I created a simple “Daily Energy Ledger” to make the invisible visible.
It transformed my vague feelings of tiredness into concrete, actionable data.
Table 1: My Daily Energy Ledger
Time of Day | Activity | Predicted Energy Cost (1-5) | Actual Energy Cost (1-5) | Post-Activity Feeling (Drained/Neutral/Energized) | Notes |
8:00 AM | Wake up, take meds | 1 | 2 | Neutral | Woke up feeling about 60% charged. |
9:00 AM | Team meeting via Zoom | 3 | 4 | Drained | The conflict discussion was very draining. |
10:00 AM | Write project report | 4 | 3 | Energized | Felt focused. This is a peak energy time. |
12:30 PM | Lunch (Salad w/ Salmon) | 1 | 1 | Energized | Good fuel. No post-meal slump. |
2:00 PM | Phone call with mom | 2 | 5 | Drained | Call was stressful. A hidden energy drain. |
3:00 PM | Answer emails | 2 | 3 | Drained | Brain fog setting in. Afternoon slump. |
5:00 PM | Short walk outside | 2 | 1 | Energized | The fresh air was a huge boost. |
This simple act of tracking revealed everything.
I learned that a 20-minute stressful phone call could cost me more energy than an hour of focused, creative work.
I discovered I had a reliable peak of mental energy between 9:30 AM and 11:30 AM, and a predictable slump around 2:30 PM. This data was power.
It was the foundation for every strategic decision I would make from that point forward.
Pillar II: The Interval Method – Working in Sprints, Not Marathons
With data from my energy audit, I could now tackle the “how” of pacing.
I threw out the vague notion of “taking it easy” and replaced it with a concrete system borrowed directly from athletic training: intervals.31
Athletes rarely train by running at a steady pace for hours.
They use interval training—short bursts of high-intensity effort followed by periods of recovery—to build endurance and power without causing injury or burnout.32
I realized I could apply this exact principle to my life.
Instead of trying to clean the entire house (a marathon destined for failure), I would clean the kitchen for 25 minutes (a sprint) and then take a 5-minute recovery break.
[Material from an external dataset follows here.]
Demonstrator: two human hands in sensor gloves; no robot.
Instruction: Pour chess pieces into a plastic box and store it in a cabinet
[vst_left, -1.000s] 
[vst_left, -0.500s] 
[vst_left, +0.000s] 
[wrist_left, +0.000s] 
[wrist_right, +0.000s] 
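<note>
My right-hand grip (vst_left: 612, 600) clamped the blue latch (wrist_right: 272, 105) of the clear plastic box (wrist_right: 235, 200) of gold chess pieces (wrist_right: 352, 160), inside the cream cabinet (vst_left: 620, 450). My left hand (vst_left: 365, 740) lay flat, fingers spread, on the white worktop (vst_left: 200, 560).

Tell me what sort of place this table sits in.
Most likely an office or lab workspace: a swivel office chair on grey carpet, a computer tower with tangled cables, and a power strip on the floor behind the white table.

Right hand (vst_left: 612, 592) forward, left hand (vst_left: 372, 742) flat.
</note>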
This applied to everything: writing reports, doing laundry, even socializing.
The real game-changer in this method was redefining “rest.” In my old life, rest was passive; it was what I did after I had already crashed.
In the athlete’s playbook, recovery is an active, planned, and strategic part of the performance cycle.22
It’s not about collapsing on the couch.
It’s about deliberately engaging in an activity that helps your system recharge.
My “active recovery” intervals included things like:
- Five minutes of deep, diaphragmatic breathing.
- Listening to one or two calming songs with my eyes closed.
- Gentle stretching.
- Stepping outside for fresh air and sunlight.
By working in focused sprints and proactively scheduling active recovery, I was no longer just trying to avoid hitting zero on my battery.
I was actively managing my energy cycles, stopping the drain before it became critical and initiating the recharge process throughout the day.
Pillar III: Performance Fueling – Eating to Win Your Day
Athletes know that you can’t out-train a bad diet.
What you eat is not a matter of reward or restriction; it is fuel for performance.34
I shifted my entire mindset around food.
I stopped focusing on what I “couldn’t” eat and started asking, “What can I eat to win my day?”
My energy ledger quickly showed the direct impact of my food choices.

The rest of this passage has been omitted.